*** Dataset excerpts

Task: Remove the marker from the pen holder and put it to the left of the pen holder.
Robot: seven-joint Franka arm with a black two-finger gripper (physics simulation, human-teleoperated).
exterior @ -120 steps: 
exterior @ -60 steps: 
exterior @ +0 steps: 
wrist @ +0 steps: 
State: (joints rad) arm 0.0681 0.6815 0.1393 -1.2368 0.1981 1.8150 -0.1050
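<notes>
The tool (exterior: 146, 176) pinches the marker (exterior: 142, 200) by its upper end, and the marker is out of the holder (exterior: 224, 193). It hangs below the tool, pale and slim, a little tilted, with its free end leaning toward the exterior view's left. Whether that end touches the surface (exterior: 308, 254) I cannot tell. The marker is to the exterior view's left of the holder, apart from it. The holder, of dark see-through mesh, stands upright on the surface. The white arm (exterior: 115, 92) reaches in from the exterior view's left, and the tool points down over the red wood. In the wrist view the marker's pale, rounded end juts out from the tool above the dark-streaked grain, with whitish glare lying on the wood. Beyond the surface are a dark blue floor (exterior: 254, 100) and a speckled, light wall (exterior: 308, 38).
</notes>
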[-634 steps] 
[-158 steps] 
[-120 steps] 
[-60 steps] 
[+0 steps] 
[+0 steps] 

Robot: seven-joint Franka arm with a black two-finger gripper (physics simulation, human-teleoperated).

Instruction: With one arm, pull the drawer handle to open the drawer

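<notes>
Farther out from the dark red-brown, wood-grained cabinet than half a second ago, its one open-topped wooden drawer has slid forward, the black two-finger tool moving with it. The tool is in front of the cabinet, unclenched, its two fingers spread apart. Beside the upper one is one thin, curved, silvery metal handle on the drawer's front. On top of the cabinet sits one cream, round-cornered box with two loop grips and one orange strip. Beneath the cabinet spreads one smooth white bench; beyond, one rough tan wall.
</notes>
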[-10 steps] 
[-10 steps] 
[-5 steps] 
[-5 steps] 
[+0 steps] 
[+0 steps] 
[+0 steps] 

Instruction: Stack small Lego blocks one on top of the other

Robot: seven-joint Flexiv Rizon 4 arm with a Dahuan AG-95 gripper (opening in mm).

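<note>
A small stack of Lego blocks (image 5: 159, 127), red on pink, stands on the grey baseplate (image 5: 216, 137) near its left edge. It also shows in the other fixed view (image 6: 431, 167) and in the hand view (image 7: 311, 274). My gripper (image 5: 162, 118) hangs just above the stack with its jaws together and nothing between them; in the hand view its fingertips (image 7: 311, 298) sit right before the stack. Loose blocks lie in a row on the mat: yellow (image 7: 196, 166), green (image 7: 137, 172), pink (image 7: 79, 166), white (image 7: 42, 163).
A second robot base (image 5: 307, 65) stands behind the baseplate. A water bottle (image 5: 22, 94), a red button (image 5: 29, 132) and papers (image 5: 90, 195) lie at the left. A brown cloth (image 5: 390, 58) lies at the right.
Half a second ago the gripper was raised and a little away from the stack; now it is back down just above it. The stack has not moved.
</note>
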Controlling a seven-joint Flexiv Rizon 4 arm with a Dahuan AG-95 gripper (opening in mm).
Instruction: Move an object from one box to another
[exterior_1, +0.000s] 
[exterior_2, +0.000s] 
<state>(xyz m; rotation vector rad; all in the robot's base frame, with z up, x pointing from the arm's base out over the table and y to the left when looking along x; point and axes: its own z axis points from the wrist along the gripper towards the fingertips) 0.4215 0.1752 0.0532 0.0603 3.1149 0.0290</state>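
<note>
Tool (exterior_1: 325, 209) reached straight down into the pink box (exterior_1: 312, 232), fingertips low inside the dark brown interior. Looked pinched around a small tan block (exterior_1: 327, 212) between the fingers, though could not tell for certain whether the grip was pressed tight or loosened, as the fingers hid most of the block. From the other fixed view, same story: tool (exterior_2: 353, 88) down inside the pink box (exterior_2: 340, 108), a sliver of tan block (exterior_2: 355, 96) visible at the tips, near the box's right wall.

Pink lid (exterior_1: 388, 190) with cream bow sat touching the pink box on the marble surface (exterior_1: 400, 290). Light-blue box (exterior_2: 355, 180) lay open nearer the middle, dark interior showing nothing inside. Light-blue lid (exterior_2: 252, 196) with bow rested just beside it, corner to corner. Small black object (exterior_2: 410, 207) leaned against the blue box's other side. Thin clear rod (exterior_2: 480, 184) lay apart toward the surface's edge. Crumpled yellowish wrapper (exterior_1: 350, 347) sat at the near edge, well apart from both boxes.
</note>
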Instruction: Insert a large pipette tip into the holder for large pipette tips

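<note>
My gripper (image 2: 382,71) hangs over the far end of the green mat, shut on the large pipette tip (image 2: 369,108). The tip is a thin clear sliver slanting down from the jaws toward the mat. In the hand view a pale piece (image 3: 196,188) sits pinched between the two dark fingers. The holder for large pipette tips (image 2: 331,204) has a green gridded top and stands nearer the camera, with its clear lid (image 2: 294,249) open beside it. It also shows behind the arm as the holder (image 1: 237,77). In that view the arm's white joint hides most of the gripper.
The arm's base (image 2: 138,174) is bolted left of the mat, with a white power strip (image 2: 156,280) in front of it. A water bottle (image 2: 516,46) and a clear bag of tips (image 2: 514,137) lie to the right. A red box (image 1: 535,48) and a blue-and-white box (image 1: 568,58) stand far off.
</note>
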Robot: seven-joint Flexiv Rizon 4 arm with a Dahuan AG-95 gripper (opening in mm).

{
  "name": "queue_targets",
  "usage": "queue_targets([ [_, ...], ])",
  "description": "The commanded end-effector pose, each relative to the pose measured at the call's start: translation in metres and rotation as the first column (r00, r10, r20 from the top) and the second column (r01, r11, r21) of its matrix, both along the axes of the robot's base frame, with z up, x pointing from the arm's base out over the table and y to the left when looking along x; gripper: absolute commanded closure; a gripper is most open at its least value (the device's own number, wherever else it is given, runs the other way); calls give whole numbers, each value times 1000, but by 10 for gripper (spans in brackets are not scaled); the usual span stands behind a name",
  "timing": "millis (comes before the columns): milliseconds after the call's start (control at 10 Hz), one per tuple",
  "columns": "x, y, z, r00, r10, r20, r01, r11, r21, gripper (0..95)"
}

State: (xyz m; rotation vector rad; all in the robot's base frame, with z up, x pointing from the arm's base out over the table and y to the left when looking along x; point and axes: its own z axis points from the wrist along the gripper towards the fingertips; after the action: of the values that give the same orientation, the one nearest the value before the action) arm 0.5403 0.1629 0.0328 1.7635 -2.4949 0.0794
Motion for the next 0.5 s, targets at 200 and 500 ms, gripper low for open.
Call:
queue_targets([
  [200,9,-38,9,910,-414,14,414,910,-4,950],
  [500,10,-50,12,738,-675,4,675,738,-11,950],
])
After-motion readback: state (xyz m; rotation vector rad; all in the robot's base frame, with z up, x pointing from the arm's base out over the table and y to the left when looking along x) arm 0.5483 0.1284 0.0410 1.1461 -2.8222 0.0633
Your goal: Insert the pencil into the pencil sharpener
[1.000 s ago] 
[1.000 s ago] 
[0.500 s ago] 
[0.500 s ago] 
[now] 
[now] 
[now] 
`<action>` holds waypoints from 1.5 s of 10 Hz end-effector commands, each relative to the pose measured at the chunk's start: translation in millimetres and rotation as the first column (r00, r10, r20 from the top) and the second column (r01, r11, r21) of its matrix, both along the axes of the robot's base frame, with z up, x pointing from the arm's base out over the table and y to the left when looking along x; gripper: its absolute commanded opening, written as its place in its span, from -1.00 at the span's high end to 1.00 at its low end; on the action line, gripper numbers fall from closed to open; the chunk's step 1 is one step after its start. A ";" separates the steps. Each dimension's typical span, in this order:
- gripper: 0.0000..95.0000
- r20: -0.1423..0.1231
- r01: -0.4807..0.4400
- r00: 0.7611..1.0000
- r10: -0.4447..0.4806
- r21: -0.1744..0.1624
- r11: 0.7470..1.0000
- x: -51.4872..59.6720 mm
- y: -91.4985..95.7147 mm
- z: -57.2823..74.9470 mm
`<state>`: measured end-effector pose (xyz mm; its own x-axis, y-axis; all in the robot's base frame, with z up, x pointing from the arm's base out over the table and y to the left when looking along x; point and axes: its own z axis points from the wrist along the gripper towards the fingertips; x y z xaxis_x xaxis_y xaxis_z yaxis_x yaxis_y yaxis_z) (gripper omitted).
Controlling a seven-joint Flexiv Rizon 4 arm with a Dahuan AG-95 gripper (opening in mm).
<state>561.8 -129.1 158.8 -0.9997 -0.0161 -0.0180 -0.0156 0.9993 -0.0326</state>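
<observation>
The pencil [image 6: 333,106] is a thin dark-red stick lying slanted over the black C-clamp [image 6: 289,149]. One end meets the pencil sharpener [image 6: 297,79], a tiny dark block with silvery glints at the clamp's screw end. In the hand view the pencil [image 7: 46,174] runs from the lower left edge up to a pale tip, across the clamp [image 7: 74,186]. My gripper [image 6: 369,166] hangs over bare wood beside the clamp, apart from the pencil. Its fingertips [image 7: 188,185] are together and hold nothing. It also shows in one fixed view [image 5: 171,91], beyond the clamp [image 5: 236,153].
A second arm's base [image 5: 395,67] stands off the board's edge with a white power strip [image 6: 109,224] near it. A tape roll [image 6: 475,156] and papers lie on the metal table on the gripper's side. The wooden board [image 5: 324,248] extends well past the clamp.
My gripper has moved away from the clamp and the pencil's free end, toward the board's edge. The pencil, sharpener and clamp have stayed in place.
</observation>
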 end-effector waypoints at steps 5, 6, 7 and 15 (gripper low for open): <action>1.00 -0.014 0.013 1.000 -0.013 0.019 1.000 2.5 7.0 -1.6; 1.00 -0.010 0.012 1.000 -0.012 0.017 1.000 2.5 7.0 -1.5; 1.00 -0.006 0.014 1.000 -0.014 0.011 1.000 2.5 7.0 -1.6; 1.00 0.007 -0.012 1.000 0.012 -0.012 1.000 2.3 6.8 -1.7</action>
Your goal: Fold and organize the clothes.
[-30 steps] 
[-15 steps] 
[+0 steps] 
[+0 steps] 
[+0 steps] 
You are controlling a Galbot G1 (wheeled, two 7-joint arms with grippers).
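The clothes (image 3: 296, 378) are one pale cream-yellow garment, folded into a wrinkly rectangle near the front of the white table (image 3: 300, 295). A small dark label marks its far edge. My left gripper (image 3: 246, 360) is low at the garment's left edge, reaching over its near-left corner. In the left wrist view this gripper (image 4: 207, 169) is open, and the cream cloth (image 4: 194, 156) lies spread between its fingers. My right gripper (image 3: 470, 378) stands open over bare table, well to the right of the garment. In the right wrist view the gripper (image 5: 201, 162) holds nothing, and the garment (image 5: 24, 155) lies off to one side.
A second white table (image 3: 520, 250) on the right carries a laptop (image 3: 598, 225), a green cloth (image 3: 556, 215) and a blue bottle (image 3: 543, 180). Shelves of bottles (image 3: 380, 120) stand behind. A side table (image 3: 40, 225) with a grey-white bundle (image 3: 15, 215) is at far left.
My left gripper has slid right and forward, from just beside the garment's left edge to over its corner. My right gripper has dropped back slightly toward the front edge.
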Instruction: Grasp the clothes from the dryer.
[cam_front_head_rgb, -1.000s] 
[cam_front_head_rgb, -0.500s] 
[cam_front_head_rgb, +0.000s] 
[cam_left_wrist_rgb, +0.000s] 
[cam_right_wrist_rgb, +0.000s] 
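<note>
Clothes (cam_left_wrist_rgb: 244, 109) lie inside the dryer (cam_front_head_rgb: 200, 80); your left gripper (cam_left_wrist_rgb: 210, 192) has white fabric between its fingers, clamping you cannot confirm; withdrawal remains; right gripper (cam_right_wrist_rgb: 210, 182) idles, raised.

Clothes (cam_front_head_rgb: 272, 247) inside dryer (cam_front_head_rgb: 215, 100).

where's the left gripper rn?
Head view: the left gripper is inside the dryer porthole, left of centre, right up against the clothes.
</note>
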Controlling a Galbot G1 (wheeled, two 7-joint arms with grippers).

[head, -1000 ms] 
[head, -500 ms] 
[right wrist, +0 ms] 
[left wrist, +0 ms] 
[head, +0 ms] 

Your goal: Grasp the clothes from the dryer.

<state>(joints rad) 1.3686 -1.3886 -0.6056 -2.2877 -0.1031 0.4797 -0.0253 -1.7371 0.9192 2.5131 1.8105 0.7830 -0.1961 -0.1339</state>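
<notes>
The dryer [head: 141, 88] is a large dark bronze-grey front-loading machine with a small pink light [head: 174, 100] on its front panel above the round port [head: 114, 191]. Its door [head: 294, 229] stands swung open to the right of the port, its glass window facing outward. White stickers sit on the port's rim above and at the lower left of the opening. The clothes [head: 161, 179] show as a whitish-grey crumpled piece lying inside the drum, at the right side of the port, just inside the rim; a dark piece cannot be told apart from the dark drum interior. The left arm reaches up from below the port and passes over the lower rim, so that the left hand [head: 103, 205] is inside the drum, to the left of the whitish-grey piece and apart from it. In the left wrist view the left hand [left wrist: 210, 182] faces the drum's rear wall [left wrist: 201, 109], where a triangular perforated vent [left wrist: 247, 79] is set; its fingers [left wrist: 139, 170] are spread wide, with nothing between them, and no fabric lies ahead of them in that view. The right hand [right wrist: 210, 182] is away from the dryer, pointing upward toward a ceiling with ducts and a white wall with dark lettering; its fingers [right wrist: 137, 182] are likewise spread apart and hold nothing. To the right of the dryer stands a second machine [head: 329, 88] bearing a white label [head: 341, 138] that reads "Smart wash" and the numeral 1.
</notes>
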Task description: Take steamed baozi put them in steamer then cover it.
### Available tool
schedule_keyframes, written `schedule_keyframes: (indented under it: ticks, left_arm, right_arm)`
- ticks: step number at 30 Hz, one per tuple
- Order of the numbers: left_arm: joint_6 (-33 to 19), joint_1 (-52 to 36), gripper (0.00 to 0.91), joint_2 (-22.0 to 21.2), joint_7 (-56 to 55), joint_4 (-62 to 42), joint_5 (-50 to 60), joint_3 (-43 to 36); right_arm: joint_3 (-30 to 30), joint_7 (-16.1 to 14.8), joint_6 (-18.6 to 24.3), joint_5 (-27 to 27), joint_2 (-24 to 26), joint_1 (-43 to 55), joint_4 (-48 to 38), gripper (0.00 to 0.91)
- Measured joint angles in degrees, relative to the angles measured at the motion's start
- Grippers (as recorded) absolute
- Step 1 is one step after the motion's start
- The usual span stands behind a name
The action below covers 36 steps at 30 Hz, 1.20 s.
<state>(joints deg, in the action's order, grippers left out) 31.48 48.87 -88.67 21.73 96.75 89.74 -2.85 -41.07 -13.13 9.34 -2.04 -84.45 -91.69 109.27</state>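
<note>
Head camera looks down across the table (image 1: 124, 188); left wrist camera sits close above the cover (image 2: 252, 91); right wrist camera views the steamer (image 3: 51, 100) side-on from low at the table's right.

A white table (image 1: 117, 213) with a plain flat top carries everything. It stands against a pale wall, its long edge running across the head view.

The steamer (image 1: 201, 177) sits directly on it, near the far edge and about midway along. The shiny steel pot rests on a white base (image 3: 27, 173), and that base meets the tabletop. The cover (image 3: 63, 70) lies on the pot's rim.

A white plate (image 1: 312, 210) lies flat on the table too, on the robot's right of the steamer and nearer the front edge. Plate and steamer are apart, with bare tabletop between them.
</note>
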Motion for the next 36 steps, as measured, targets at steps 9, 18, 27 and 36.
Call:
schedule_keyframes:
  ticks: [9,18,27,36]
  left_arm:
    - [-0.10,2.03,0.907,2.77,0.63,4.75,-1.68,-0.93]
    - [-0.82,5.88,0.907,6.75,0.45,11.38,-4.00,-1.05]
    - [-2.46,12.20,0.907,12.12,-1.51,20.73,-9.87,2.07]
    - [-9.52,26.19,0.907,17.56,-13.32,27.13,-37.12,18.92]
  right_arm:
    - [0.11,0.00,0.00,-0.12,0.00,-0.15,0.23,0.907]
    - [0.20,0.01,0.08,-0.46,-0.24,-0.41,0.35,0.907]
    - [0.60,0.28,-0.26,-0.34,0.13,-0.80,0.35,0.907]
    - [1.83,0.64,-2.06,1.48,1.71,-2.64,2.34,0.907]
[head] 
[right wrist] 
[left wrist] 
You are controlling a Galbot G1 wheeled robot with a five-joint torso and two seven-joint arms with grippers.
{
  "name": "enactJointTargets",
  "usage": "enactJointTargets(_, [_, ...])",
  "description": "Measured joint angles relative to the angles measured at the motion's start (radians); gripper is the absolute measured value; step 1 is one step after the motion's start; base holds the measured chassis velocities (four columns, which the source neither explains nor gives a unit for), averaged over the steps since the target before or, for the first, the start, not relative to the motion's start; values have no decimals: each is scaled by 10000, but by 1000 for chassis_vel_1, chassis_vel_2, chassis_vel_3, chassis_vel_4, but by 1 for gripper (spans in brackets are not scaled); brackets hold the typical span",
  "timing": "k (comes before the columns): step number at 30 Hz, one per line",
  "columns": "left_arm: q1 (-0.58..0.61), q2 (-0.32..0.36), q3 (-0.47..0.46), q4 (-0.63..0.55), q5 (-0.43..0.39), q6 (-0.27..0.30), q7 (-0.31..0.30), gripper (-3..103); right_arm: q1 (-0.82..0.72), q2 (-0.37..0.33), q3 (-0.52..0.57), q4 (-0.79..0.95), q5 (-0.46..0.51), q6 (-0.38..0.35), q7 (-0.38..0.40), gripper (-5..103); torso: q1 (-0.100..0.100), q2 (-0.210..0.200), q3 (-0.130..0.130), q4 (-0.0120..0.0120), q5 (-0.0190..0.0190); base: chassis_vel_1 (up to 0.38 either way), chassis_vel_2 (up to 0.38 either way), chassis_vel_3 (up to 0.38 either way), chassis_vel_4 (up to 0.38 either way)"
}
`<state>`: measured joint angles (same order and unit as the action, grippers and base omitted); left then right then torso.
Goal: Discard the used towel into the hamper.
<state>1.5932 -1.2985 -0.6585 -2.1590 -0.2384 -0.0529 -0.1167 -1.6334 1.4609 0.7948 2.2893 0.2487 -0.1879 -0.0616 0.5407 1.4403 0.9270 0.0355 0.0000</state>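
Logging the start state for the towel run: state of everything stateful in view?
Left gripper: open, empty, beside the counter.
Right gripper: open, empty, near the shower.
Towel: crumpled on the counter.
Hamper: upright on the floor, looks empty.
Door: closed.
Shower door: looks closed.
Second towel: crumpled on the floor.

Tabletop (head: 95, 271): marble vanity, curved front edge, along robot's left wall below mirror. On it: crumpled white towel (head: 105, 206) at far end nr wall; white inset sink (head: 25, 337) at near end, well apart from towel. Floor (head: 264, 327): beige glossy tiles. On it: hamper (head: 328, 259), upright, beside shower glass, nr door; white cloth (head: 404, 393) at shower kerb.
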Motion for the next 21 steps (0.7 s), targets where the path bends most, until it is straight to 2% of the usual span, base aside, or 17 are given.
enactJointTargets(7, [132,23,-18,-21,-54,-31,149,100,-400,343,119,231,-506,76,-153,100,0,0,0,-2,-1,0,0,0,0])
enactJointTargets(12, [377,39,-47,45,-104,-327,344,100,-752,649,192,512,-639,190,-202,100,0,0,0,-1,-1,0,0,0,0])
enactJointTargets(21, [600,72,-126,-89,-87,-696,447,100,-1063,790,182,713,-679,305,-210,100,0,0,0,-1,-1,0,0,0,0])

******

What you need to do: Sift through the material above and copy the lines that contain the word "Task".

Exercise answer:
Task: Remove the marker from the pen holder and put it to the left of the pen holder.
Task description: Take steamed baozi put them in steamer then cover it.

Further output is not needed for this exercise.